[EXERCISE] Using the records below, filter for lines that contain the string "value" and copy them out.

:: MATERIALS PROVIDED

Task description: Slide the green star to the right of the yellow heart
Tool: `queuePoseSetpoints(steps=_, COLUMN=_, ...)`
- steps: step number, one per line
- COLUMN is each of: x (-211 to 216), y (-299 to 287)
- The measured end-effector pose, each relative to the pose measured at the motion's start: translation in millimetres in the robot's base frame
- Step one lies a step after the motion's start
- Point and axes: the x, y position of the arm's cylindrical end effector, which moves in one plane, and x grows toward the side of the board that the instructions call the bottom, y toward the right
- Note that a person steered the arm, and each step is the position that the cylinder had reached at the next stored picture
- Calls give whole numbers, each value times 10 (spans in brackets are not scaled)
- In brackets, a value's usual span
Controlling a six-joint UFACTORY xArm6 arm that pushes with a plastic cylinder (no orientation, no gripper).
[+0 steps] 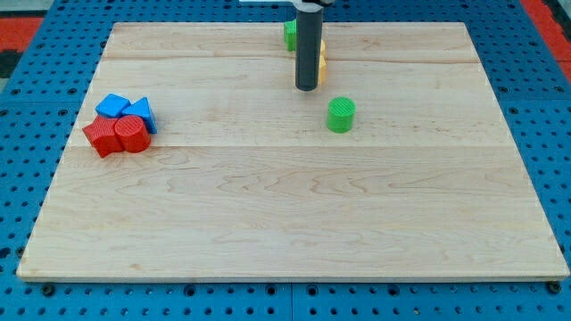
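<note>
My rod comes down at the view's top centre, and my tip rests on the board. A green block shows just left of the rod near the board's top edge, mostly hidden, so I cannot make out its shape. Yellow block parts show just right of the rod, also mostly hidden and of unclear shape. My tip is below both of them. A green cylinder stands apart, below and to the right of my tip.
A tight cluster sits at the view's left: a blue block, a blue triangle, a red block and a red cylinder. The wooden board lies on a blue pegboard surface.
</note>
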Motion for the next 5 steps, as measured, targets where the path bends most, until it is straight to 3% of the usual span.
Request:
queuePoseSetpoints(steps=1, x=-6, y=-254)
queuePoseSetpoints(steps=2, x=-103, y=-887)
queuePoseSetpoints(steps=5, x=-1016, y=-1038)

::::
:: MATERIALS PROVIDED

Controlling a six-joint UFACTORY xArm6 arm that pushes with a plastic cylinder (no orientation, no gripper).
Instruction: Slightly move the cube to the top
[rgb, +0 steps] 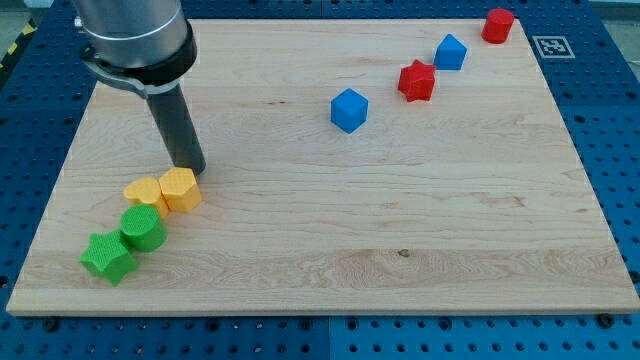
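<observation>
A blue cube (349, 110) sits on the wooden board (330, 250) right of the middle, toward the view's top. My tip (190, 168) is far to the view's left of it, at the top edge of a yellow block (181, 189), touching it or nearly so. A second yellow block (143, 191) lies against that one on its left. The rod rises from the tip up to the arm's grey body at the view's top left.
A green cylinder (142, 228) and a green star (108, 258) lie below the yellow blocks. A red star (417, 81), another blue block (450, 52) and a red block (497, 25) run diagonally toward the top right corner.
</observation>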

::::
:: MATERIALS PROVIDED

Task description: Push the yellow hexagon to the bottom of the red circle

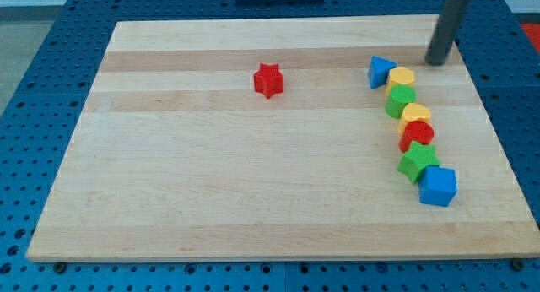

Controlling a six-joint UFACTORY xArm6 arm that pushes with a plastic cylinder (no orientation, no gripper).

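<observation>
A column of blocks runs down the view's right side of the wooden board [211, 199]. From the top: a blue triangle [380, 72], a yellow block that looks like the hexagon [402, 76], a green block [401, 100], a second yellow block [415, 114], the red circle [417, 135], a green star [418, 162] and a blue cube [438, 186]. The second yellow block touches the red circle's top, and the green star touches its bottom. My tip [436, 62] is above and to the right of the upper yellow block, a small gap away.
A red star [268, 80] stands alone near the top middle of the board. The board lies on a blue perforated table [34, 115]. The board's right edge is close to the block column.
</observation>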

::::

[RESPONSE TO THE TASK]
- Calls give whole numbers, each value times 10 (spans in brackets are not scaled)
- In brackets, a value's usual span

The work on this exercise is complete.